Zweitens wurden dennoch allen Beteiligten die ideologischen Differenzen bewusst. Beispielhaft könnte man hier die Auswertung des Lowry-Programms herziehen. Jugoslawische Wissenschaftler*innen bewerteten die Methode als zu stark im Kapitalismus verhaftet. Viele Prämissen, auf denen das Programm aufbauen würde, wären somit nicht auf jugoslawische Probleme anwendbar. Fisher hingegen bestritt diesen Bias vehement und sprach sich für die generelle, übersystemische Eignung aus. Dass er es letztendlich nicht fertigbrachte, mögliche eigene Vorurteile kritisch zu reflektieren, spricht daher für ein gewisses subjektives Gefälle zwischen amerikanischen und jugoslawischen Wissenschaftler*innen.
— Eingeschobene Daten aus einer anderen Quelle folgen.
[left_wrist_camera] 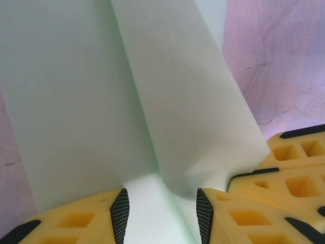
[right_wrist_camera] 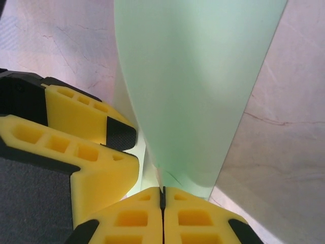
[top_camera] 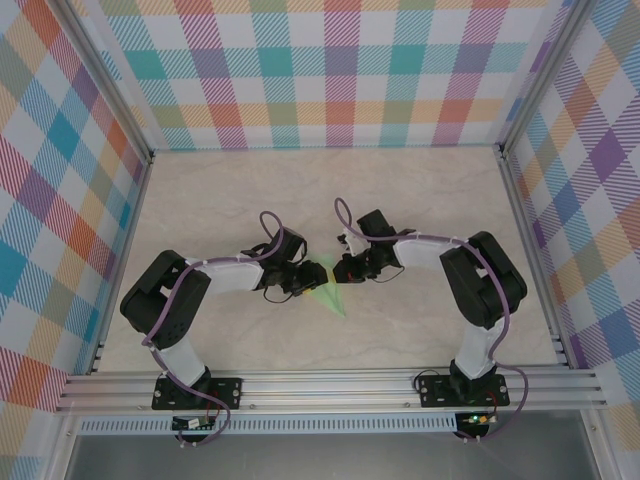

Hinzu kamen ganz praktische Probleme. Übergreifende Planungsprojekte zeigten oft Schwierigkeiten in der Auseinandersetzung mit der kommunalen Selbstverwaltung. Nationale Streitigkeiten und Eigersüchtigkeiten zwischen Kroaten, Slowenen, Serben oder Mazedoniern lähmten stellenweise die wissenschaftliche Arbeit. Und je nach politischer Wetterlage setzten sich beteiligte Wissenschaftler*innen auf der einen oder der anderen Seite dem Spionageverdacht aus. So blieb das Projekt eine kurze, aber interessante Episode des jugoslawischen Sonderwegs zum Kommunismus … der nie zu Ende gegangen wurde.
Literatur:
Kulić, V. (2022): Ford’s network: the American-Yugoslav project and the circulation of urban planning expertise in the Cold War. In: Planning Perspectives. Online First. DOI: 10.1080/02665433.2022.2111592.